Activity: Print the listing in full, exactly as it stands.

-- Opening Marker --

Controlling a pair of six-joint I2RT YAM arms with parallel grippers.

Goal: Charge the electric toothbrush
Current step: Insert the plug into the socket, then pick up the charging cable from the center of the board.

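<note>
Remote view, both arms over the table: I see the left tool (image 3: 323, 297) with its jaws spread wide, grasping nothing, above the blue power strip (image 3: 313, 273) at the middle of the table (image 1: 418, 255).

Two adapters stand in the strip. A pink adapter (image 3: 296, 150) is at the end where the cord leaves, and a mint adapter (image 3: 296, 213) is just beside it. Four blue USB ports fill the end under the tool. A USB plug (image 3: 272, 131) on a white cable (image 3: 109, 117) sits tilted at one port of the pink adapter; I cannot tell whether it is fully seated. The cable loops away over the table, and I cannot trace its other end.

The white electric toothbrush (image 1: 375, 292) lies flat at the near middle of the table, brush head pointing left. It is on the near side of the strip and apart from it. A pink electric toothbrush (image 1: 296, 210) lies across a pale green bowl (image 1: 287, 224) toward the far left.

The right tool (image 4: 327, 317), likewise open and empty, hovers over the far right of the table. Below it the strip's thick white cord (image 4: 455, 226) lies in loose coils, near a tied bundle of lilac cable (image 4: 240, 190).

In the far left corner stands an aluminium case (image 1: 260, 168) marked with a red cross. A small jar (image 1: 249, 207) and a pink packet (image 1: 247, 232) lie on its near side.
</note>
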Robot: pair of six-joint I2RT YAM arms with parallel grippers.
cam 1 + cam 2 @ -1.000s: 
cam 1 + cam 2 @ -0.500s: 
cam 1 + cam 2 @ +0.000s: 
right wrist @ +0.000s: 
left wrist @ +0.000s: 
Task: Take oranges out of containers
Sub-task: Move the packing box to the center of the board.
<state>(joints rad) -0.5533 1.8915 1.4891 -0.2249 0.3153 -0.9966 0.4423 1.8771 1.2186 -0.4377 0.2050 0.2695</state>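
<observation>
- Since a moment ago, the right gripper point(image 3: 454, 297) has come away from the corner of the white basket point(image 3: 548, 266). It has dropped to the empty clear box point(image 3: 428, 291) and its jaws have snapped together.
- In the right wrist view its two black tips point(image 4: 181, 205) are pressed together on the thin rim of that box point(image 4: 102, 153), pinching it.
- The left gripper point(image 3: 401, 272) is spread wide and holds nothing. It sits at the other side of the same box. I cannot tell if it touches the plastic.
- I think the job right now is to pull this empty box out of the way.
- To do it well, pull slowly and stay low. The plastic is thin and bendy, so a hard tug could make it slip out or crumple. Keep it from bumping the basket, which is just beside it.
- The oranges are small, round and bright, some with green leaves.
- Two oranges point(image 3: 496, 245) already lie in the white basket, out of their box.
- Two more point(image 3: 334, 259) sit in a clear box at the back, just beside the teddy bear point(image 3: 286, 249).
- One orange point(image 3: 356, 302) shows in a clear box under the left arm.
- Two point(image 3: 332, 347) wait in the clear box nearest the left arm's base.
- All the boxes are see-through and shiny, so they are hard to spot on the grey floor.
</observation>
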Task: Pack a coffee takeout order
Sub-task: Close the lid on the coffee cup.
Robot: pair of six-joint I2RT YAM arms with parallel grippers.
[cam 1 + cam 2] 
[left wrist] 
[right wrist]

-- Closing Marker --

Reply:
Controlling a pair of six-joint I2RT YAM arms with parallel grippers.

Goal: Charge the electric toothbrush
Current step: Insert the plug into the socket, then pick up the charging cable from the center of the board.

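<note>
Remote view, both arms over the table: I see the left tool (image 3: 323, 297) with its jaws spread wide, grasping nothing, above the blue power strip (image 3: 313, 273) at the middle of the table (image 1: 418, 255).

Two adapters stand in the strip. A pink adapter (image 3: 296, 150) is at the end where the cord leaves, and a mint adapter (image 3: 296, 213) is just beside it. Four blue USB ports fill the end under the tool. A USB plug (image 3: 272, 131) on a white cable (image 3: 109, 117) sits tilted at one port of the pink adapter; I cannot tell whether it is fully seated. The cable loops away over the table, and I cannot trace its other end.

The white electric toothbrush (image 1: 375, 292) lies flat at the near middle of the table, brush head pointing left. It is on the near side of the strip and apart from it. A pink electric toothbrush (image 1: 296, 210) lies across a pale green bowl (image 1: 287, 224) toward the far left.

The right tool (image 4: 327, 317), likewise open and empty, hovers over the far right of the table. Below it the strip's thick white cord (image 4: 455, 226) lies in loose coils, near a tied bundle of lilac cable (image 4: 240, 190).

In the far left corner stands an aluminium case (image 1: 260, 168) marked with a red cross. A small jar (image 1: 249, 207) and a pink packet (image 1: 247, 232) lie on its near side.
</note>
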Robot: pair of six-joint I2RT YAM arms with parallel grippers.
cam 1 + cam 2 @ -1.000s: 
cam 1 + cam 2 @ -0.500s: 
cam 1 + cam 2 @ +0.000s: 
right wrist @ +0.000s: 
left wrist @ +0.000s: 
Task: Take oranges out of containers
Sub-task: Move the packing box to the center of the board.
<state>(joints rad) -0.5533 1.8915 1.4891 -0.2249 0.3153 -0.9966 0.4423 1.8771 1.2186 -0.4377 0.2050 0.2695</state>
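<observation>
- Since a moment ago, the right gripper point(image 3: 454, 297) has come away from the corner of the white basket point(image 3: 548, 266). It has dropped to the empty clear box point(image 3: 428, 291) and its jaws have snapped together.
- In the right wrist view its two black tips point(image 4: 181, 205) are pressed together on the thin rim of that box point(image 4: 102, 153), pinching it.
- The left gripper point(image 3: 401, 272) is spread wide and holds nothing. It sits at the other side of the same box. I cannot tell if it touches the plastic.
- I think the job right now is to pull this empty box out of the way.
- To do it well, pull slowly and stay low. The plastic is thin and bendy, so a hard tug could make it slip out or crumple. Keep it from bumping the basket, which is just beside it.
- The oranges are small, round and bright, some with green leaves.
- Two oranges point(image 3: 496, 245) already lie in the white basket, out of their box.
- Two more point(image 3: 334, 259) sit in a clear box at the back, just beside the teddy bear point(image 3: 286, 249).
- One orange point(image 3: 356, 302) shows in a clear box under the left arm.
- Two point(image 3: 332, 347) wait in the clear box nearest the left arm's base.
- All the boxes are see-through and shiny, so they are hard to spot on the grey floor.
</observation>
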Task: Pack a coffee takeout order
Sub-task: Close the lid on the coffee cup.
Robot: pair of six-joint I2RT YAM arms with parallel grippers.
[cam 1 + cam 2] 
[left wrist] 
[right wrist]

This finishes the answer to the exercise.